#### WORK ITEM
Each line from the one containing "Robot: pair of" to the final line of the listing below must be transcribed exactly; all others are left out.

#### PROVIDED MATERIAL

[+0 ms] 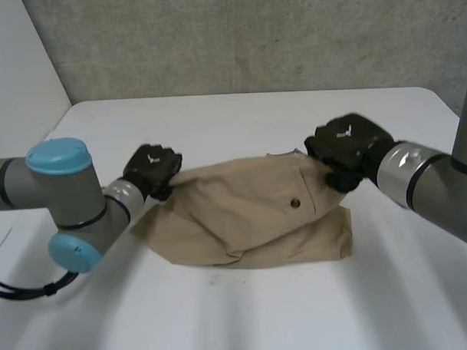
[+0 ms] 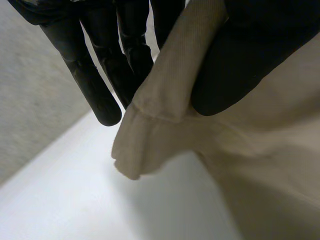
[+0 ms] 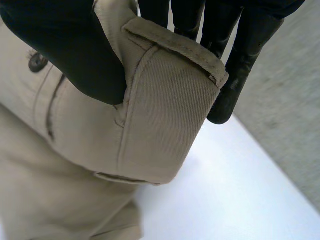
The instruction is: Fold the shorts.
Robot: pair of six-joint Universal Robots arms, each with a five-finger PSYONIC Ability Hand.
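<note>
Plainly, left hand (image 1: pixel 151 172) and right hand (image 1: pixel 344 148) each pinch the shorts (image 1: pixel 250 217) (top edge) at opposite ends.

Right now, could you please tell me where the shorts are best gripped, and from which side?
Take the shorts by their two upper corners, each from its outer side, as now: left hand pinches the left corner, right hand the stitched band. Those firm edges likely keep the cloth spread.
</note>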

#### RESPONSE TO THE EXERCISE
Robot: pair of six-joint Universal Robots arms, each with a five-finger PSYONIC Ability Hand.
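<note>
Plainly, left hand (image 1: pixel 151 172) and right hand (image 1: pixel 344 148) each pinch the shorts (image 1: pixel 250 217) (top edge) at opposite ends.

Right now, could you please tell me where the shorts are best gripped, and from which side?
Take the shorts by their two upper corners, each from its outer side, as now: left hand pinches the left corner, right hand the stitched band. Those firm edges likely keep the cloth spread.
</note>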

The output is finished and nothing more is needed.